2. **Handling Duplicate column names**

In [0]:
gradProgramDupe = graduateProgram.withColumnRenamed("id", "graduate_program")
joinExpr =  gradProgramDupe.select("graduate_program")

person.join(gradProgramDupe,"graduate_program").select("graduate_program").show()

+----------------+
|graduate_program|
+----------------+
|               0|
|               1|
|               1|
+----------------+



3. **How spark performs joins**

    - **Big table-to-big table**: When you join a big table to another big table, you end up with a shuffle join. In a shuffle join, every node talks to every other node and they share data according to which node has a certain key or set of keys (on which you are joining). These joins are expensive because the network can become congested with traffic, especially if your data is not partitioned well.
    - **Big table-to-small table**: When the table is small enough to fit into the memory of a single worker node, with some breathing room of course, we can optimize our join. Here we will replicate our small DataFrame onto every worker node in the cluster (be it located on one machine or many). This does prevent us from performing the all-to-all communication during the entire join process. This means that joins will be performed on every single node individually, making CPU the biggest bottleneck.
    - **Little table-to-little table**: When performing joins with small tables, it’s usually best to let Spark decide how to join them.

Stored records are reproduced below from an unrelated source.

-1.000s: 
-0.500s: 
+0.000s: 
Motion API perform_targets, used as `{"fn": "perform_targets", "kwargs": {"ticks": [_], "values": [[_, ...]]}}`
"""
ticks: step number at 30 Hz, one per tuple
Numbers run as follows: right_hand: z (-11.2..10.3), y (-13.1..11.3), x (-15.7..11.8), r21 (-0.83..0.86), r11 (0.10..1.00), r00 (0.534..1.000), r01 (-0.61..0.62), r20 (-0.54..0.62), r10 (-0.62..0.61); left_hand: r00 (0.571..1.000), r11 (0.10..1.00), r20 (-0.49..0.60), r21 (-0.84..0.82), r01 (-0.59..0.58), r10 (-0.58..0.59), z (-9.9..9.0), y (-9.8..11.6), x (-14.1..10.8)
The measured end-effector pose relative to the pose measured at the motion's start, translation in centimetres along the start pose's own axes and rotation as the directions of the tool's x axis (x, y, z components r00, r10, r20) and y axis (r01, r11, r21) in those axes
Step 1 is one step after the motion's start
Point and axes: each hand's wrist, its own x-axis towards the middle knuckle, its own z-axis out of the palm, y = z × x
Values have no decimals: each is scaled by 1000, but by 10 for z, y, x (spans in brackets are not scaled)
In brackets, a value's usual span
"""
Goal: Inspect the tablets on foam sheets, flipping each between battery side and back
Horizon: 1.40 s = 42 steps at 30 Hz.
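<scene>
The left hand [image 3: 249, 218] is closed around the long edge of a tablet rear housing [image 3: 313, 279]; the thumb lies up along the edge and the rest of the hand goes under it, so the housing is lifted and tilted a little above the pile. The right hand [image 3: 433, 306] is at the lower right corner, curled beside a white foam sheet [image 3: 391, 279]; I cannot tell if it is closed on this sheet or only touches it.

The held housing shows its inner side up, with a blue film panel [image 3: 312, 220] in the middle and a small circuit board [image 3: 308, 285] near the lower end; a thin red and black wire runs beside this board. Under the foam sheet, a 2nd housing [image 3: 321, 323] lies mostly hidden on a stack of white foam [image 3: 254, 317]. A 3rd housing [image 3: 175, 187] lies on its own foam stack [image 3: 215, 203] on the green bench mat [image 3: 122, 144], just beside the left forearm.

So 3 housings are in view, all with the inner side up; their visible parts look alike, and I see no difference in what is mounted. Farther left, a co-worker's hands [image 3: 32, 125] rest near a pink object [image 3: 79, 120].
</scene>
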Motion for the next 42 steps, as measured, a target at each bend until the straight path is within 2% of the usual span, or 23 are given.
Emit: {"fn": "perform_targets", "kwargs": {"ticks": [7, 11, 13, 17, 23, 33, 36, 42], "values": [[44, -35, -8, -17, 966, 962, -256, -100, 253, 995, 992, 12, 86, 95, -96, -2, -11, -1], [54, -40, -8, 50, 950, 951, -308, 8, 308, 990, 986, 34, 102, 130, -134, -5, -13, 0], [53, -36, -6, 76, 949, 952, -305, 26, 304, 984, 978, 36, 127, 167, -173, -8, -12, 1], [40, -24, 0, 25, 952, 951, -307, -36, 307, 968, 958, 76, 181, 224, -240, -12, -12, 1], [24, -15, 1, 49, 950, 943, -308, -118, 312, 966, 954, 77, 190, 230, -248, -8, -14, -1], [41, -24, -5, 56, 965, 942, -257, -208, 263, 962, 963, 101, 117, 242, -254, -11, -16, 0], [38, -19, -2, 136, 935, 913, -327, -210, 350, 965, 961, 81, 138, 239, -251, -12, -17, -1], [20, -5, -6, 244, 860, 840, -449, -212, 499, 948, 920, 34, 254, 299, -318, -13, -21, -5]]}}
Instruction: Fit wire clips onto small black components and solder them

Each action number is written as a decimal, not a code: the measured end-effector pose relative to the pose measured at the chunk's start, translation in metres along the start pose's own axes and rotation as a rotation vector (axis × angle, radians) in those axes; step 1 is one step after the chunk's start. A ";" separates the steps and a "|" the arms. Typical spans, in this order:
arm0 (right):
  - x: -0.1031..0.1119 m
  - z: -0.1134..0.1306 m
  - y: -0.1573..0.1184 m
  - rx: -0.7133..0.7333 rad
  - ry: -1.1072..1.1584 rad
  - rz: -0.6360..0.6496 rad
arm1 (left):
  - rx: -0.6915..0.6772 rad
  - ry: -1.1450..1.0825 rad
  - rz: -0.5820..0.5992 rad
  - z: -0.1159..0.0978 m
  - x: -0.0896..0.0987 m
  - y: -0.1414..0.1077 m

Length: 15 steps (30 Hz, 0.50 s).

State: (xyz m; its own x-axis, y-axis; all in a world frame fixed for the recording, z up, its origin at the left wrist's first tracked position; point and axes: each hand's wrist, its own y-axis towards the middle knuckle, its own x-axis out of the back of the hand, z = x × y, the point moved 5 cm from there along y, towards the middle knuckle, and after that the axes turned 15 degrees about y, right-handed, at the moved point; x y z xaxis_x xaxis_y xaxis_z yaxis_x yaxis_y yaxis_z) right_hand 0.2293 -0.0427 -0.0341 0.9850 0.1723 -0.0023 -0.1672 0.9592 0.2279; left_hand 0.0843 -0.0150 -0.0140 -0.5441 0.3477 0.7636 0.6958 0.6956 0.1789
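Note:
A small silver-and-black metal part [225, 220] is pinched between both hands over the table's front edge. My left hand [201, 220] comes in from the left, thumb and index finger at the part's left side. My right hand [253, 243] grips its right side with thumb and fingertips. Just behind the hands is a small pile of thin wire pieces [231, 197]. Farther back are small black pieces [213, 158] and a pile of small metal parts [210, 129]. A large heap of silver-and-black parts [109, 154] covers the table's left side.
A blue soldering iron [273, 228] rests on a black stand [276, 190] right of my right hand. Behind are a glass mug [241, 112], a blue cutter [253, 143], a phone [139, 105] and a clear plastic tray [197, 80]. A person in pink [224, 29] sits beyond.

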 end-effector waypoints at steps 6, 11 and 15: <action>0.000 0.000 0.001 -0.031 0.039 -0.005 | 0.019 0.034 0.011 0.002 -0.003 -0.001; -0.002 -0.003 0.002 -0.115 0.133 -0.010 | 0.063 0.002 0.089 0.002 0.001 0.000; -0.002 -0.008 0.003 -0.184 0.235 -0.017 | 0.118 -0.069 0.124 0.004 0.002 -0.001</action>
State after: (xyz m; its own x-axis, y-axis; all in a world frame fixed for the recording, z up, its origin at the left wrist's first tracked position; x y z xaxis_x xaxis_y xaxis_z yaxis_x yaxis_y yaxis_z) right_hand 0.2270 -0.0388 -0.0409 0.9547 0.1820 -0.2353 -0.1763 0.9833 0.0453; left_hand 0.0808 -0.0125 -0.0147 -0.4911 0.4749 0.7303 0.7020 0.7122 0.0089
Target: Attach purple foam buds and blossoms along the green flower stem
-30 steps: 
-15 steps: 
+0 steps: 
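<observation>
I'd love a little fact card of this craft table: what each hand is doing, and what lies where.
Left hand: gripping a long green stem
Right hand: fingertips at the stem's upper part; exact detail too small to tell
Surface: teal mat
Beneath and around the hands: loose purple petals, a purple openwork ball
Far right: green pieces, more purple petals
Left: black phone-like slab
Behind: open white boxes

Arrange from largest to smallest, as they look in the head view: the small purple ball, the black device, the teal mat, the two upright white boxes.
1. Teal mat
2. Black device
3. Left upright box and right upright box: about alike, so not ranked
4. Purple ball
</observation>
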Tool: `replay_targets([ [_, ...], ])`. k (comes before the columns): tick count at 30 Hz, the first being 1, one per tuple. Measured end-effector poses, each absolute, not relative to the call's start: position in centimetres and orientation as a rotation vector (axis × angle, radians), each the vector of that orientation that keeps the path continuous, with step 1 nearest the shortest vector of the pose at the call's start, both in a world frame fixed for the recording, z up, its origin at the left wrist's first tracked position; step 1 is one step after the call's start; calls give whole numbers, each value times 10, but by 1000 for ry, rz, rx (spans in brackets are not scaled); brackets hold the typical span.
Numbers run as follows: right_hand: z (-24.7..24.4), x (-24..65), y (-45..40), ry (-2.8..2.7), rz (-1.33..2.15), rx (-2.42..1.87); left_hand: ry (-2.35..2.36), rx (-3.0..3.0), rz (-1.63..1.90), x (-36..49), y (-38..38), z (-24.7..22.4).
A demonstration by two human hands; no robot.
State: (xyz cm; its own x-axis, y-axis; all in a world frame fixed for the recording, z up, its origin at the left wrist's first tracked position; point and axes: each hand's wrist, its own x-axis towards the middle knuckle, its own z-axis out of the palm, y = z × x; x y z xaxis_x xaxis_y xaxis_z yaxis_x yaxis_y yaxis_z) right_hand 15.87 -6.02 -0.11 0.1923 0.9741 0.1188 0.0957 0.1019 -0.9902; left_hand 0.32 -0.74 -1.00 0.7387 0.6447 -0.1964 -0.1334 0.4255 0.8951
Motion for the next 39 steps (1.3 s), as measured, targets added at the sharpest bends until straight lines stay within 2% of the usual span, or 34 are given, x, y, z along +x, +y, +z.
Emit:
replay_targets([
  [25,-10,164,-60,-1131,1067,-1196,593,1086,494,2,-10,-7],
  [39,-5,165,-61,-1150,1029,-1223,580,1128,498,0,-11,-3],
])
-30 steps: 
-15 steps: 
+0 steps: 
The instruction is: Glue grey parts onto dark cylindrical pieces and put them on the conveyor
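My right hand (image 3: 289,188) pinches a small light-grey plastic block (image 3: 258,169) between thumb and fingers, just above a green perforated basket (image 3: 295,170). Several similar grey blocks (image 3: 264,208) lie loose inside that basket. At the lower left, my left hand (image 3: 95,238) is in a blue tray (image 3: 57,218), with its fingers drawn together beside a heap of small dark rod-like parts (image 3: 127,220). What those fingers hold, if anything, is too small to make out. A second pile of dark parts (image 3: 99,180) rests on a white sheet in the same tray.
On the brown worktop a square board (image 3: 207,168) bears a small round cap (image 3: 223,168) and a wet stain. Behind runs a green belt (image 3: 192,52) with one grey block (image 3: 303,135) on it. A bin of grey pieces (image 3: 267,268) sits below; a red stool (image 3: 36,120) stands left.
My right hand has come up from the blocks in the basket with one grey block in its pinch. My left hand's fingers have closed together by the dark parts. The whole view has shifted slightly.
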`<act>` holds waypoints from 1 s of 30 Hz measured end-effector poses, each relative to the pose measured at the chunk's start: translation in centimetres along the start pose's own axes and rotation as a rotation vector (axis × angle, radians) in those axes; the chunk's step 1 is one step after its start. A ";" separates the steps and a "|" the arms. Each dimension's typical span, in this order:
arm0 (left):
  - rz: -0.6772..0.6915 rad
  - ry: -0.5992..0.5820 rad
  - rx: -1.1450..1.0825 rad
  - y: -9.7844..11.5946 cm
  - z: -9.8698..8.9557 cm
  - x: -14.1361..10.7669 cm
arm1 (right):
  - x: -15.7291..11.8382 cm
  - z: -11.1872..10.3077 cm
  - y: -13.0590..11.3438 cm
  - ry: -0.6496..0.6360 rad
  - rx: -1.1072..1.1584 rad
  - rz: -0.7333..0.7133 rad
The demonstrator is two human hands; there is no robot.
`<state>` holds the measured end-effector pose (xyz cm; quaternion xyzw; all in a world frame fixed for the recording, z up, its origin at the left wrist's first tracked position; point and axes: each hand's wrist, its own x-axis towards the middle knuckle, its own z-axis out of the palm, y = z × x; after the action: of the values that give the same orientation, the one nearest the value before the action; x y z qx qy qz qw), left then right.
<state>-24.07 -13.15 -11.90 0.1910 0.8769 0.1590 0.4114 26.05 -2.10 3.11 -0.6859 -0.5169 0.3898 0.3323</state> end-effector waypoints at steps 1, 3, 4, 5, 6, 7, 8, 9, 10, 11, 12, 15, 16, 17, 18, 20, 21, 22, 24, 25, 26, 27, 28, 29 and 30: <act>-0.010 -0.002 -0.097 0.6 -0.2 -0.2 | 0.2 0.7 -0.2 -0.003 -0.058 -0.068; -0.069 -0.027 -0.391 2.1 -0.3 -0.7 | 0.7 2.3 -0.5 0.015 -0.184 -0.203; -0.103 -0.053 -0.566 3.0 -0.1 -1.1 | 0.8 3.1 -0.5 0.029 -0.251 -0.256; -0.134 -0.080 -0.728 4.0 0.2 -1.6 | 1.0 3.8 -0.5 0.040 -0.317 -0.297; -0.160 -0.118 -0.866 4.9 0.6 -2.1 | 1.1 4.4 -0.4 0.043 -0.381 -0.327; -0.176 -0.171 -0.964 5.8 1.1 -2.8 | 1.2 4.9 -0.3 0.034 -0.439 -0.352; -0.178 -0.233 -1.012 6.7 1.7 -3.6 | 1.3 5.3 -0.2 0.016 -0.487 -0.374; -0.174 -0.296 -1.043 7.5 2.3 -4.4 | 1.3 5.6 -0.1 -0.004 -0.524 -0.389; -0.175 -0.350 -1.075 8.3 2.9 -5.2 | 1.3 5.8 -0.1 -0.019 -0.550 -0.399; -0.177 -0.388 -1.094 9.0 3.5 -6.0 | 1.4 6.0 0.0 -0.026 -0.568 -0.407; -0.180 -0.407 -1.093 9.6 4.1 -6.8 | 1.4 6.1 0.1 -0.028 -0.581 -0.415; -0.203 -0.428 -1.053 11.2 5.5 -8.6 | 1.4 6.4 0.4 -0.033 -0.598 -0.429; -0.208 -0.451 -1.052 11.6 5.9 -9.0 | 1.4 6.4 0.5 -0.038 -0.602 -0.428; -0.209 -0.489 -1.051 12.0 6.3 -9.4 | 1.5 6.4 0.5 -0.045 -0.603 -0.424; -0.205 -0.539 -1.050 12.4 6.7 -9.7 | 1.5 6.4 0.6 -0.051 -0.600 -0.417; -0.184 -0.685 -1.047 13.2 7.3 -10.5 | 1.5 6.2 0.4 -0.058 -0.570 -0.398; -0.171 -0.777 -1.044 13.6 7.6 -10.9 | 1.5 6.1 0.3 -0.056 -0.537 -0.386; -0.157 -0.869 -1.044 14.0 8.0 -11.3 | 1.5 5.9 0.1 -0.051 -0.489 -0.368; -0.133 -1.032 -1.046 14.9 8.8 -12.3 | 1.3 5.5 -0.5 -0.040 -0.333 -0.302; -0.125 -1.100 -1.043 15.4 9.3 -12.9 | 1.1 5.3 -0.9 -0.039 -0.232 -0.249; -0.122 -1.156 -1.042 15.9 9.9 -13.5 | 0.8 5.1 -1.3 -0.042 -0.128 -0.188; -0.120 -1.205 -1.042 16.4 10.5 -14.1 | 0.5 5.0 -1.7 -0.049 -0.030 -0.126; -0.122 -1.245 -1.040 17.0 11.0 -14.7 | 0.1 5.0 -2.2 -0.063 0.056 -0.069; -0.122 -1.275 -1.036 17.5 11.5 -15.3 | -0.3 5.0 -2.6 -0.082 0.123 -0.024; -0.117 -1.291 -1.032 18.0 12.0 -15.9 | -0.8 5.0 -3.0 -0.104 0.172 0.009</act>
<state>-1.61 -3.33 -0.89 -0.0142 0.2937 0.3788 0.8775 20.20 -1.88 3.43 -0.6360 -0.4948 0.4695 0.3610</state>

You can always force a broadcast join if you’re noticing strange behavior

### Day 5 (chapter 9)

1. **Datasources**

1. **Basics of reading data**

The foundation for reading data in Spark is the *DataFrameReader*. We access this through the SparkSession via the read attribute: \
*spark.read*

Here’s an example of the overall layout: \
*spark.read.format("csv") \
 .option("mode", "FAILFAST") \
 .option("inferSchema", "true") \
 .option("path", "path/to/file(s)") \
 .schema(someSchema) \
 .load()*

The default read mode is *permissive*

2. **Basics of write data**

The core structure for writing data is as follows: \
*DataFrameWriter.format(...).option(...).partitionBy(...).bucketBy(...).sortBy(...).save()*

Example: \
*dataframe.write.format("csv") \
 .option("mode", "OVERWRITE") \
 .option("dateFormat", "yyyy-MM-dd") \
 .option("path", "path/to/file(s)") \
 .save()*

The default write mode is *errorIfExists*

3. **CSV files - reading, writing**

In [0]:
# Reading a csv file
csvFile = spark.read.format("delta")\
 .option("header", "true")\
 .option("mode", "FAILFAST")\
 .option("inferSchema", "true")\
 .load("dbfs:/user/hive/warehouse/online_retail_dataset")

# Writing a csv file
csvFile.write.format("csv").mode("overwrite").option("sep", "\t")\
 .save("/tmp/my-tsv-file.tsv")

4. **REading and writing json files**

In [0]:
# Reading a JSON file
spark.read.format("delta").option("mode", "FAILFAST")\
 .option("inferSchema", "true")\
 .load("dbfs:/user/hive/warehouse/ak_2015_summary").show(5)

# Writing a JSON file
csvFile.write.format("json").mode("overwrite").save("/tmp/my-json-file.json")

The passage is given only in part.